### To do
Return exactly the span that opens with the line containing "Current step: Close" and closes with the final line of the records, both included.
[[ Records, beginning ]]
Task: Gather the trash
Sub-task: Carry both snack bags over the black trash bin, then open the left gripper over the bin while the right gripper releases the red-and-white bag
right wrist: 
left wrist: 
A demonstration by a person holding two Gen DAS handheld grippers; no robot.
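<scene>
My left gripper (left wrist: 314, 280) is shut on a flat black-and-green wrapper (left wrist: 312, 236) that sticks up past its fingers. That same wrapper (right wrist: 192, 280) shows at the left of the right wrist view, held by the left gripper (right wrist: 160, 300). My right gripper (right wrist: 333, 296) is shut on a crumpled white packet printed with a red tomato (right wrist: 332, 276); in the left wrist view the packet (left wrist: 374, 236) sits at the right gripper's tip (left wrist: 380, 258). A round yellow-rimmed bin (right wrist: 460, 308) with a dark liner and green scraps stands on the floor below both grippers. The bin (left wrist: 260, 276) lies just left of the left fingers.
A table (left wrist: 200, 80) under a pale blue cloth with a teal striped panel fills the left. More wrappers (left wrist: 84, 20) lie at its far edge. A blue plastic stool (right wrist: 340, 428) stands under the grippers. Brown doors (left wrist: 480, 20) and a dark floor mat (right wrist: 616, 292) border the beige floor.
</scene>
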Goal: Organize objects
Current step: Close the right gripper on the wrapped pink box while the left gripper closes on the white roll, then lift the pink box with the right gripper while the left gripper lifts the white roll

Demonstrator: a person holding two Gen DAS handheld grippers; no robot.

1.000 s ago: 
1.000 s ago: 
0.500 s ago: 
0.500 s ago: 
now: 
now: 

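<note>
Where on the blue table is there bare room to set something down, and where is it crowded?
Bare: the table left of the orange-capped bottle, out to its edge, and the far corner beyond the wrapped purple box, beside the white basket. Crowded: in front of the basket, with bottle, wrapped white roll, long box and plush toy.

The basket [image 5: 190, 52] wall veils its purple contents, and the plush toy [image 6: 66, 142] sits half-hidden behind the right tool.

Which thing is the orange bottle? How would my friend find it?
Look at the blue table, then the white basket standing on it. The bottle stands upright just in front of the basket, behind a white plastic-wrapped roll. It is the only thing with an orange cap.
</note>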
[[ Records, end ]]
### Answer space
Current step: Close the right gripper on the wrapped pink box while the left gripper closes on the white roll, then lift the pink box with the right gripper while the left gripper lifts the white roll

Demonstrator: a person holding two Gen DAS handheld grippers; no robot.

1.000 s ago: 
1.000 s ago: 
0.500 s ago: 
0.500 s ago: 
now: 
now: 

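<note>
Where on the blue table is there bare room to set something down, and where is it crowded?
Bare: the table left of the orange-capped bottle, out to its edge, and the far corner beyond the wrapped purple box, beside the white basket. Crowded: in front of the basket, with bottle, wrapped white roll, long box and plush toy.

The basket [image 5: 190, 52] wall veils its purple contents, and the plush toy [image 6: 66, 142] sits half-hidden behind the right tool.

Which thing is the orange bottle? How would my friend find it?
Look at the blue table, then the white basket standing on it. The bottle stands upright just in front of the basket, behind a white plastic-wrapped roll. It is the only thing with an orange cap.
</note>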

No further output is required here.